The research study mentions that in some European countries, such as Switzerland, regenerative braking energy is already resupplied back into the grid. In these regions, a thorough techno-economic assessment and life-cycle analysis would be necessary before the net benefit of the carbon capture technology versus feeding regenerative braking energy back to the grid can be determined.

“Feeding the energy back to the grid is a great improvement, but not the most optimal use of energy from a carbon perspective, because the resistance losses are relatively high when feeding energy from the train back to the grid via the overhead lines”, says Bachman.

Implementation in rail operations

Freight trains in Europe are a lot shorter than those in North America or Australia, where they can be a kilometre or even longer.
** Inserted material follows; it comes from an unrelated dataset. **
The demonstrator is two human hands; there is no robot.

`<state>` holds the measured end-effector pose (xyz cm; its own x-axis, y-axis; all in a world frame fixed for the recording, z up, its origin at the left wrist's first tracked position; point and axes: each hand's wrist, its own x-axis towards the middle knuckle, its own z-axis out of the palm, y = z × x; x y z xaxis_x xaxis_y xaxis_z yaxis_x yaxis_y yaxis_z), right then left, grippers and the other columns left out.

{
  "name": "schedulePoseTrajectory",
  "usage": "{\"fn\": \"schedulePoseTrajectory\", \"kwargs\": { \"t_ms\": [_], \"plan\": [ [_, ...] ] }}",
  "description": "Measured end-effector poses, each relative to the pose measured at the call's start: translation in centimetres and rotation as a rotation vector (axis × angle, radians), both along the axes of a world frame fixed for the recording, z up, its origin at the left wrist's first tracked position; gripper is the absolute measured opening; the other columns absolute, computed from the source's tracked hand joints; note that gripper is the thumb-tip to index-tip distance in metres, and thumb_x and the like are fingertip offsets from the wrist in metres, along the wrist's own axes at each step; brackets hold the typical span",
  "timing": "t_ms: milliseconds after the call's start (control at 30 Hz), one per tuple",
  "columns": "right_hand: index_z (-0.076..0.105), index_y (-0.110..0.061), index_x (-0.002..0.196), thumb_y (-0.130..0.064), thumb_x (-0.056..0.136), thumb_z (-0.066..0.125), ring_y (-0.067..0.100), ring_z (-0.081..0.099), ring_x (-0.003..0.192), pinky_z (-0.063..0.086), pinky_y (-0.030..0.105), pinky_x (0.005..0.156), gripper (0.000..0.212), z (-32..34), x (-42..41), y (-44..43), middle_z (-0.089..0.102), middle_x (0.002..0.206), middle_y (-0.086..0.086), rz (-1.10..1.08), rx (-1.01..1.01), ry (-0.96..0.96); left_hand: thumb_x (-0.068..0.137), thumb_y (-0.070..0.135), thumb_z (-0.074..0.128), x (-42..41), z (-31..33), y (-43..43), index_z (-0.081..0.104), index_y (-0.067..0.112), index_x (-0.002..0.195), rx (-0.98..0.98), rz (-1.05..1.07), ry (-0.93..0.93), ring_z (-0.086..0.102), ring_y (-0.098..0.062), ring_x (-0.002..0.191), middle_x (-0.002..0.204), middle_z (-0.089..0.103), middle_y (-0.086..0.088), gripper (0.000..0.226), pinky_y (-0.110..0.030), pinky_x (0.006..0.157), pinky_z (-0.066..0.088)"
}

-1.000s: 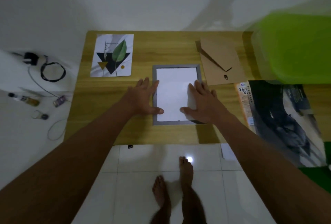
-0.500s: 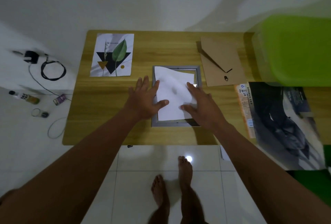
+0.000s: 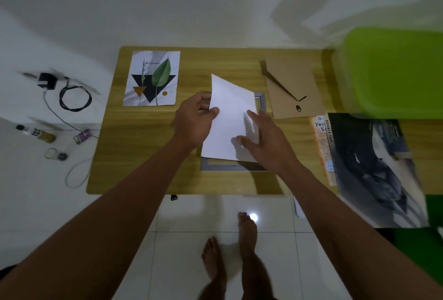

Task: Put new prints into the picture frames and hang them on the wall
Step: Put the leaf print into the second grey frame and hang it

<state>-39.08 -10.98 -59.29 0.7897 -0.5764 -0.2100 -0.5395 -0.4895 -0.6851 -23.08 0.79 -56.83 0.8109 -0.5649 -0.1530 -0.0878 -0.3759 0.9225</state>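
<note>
Now white sheet (image 3: 230, 117) tilted over grey frame (image 3: 233, 167), blank side up.

White sheet (image 3: 230, 117), grey frame (image 3: 233, 167)

Orange-edged pack (image 3: 324, 156), right side of the bench (image 3: 143, 156): vertical black lettering "DOUBLE CAR", beside larger cut-off letters "Per" and "N". Leaf print (image 3: 153, 79): one small line, too small to read.
</note>
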Motion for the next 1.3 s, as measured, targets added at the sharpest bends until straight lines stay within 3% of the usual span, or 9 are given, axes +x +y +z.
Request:
{"fn": "schedulePoseTrajectory", "kwargs": {
  "t_ms": [167,233,367,467,567,733,933,1200,1300],
  "plan": [
    [0.066,-0.030,0.123,-0.048,0.099,0.049,0.010,0.053,0.123,0.040,0.027,0.097,0.034,4.0,1.9,1.4,0.061,0.132,-0.008,-0.102,0.198,-0.141,0.095,0.019,0.062,-1.2,2.1,-0.4,0.069,0.015,0.108,-0.091,-0.042,0.246,0.070,-0.021,0.095,0.101,0.073,-0.002,0.015,-0.039,0.086,0.057],
    [0.070,-0.034,0.093,-0.055,0.097,0.048,0.007,0.063,0.097,0.047,0.030,0.081,0.030,5.6,2.5,1.8,0.070,0.100,-0.016,-0.153,0.336,-0.192,0.100,0.034,0.052,-1.6,2.9,-0.6,0.071,0.020,0.109,-0.075,-0.073,0.351,0.068,-0.022,0.102,0.106,0.073,0.001,0.026,-0.037,0.085,0.055],
    [0.073,-0.019,0.101,-0.037,0.095,0.061,0.020,0.069,0.089,0.056,0.039,0.079,0.022,7.2,2.4,1.2,0.074,0.092,0.000,-0.256,0.429,-0.261,0.103,0.045,0.032,-2.1,4.3,-1.0,0.069,0.020,0.119,-0.138,-0.143,0.605,0.064,-0.020,0.111,0.118,0.071,0.001,0.047,-0.040,0.091,0.053],
    [0.070,-0.016,0.098,-0.004,0.092,0.057,0.014,0.068,0.075,0.053,0.021,0.058,0.019,8.1,1.2,0.5,0.072,0.090,0.002,-0.352,0.425,-0.288,0.093,0.019,0.063,-2.5,4.6,-0.9,0.070,0.014,0.113,-0.108,-0.037,0.428,0.066,-0.020,0.102,0.107,0.072,-0.001,0.022,-0.034,0.084,0.056],
    [0.066,-0.026,0.092,0.001,0.092,0.054,-0.002,0.063,0.057,0.043,0.012,0.045,0.029,8.8,-0.8,0.0,0.070,0.082,-0.008,-0.400,0.460,-0.304,0.079,0.010,0.077,-3.1,4.3,-0.3,0.057,0.023,0.122,0.082,0.032,0.141,0.062,-0.018,0.102,0.114,0.062,0.002,0.050,-0.033,0.084,0.053],
    [0.067,-0.030,0.097,-0.004,0.092,0.057,0.003,0.066,0.075,0.044,0.012,0.053,0.029,9.7,-5.3,-0.6,0.072,0.091,-0.012,-0.448,0.466,-0.304,0.083,0.004,0.073,-5.3,4.6,-0.2,0.041,0.015,0.144,0.113,-0.027,0.367,0.067,-0.021,0.098,0.113,0.069,-0.008,0.071,-0.040,0.084,0.055],
    [0.050,-0.017,0.128,0.005,0.090,0.062,-0.007,0.061,0.073,0.050,0.013,0.050,0.045,9.1,-12.1,-2.8,0.062,0.107,-0.003,-0.576,0.368,-0.305,0.072,-0.004,0.077,-11.2,4.1,-3.4,0.059,0.022,0.124,0.098,-0.098,0.330,0.072,-0.024,0.089,0.097,0.075,-0.007,0.061,-0.052,0.085,0.057],
    [0.060,-0.014,0.118,0.001,0.086,0.067,0.014,0.067,0.085,0.048,0.016,0.049,0.037,4.6,-20.5,-8.8,0.068,0.106,-0.001,-0.546,0.228,-0.126,0.074,0.001,0.075,-21.3,0.7,-9.3,0.061,0.028,0.127,0.188,-0.157,0.182,0.071,-0.018,0.080,0.086,0.074,0.005,0.062,-0.045,0.077,0.059],
    [0.064,-0.013,0.112,0.000,0.083,0.068,0.012,0.065,0.080,0.047,0.014,0.056,0.033,2.8,-22.5,-11.4,0.070,0.100,-0.001,-0.476,0.106,-0.060,0.075,0.001,0.076,-24.0,-1.0,-11.8,0.056,0.029,0.133,0.179,-0.155,0.142,0.066,-0.004,0.072,0.077,0.069,0.012,0.067,-0.027,0.068,0.057]
  ]
}}
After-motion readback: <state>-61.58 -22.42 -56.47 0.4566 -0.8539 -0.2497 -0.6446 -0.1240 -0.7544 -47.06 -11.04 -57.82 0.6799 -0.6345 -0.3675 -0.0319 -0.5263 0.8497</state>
The European rail infrastructure is not accommodated to these lengths. Efforts are now made to handle freight trains of 750 metres, which is longer than most current European freight trains. With that in mind, would it make sense to use CO2Rail cars in European freight trains? “What shorter trains lack in weight, they make up in quantity. In North America or Australia there might be four or five CO2Rail cars on a freight train, in Europe perhaps only two, but with twice as many trains to move the same amount of goods. That doesn’t matter for productivity of the system however”, says Bachman to this.

CO2Rail Company will repurpose existing rail tank cars, and aims to start the first cars in 2023. In the US, a one-time recertification needs to be done for the federal rail administration, for which a railroad is lined up to do the testing. Bachman: ”Once that is completed and the kinks are worked out, by 2024 we can start producing on a bigger scale, starting with 5 or 10 wagons”.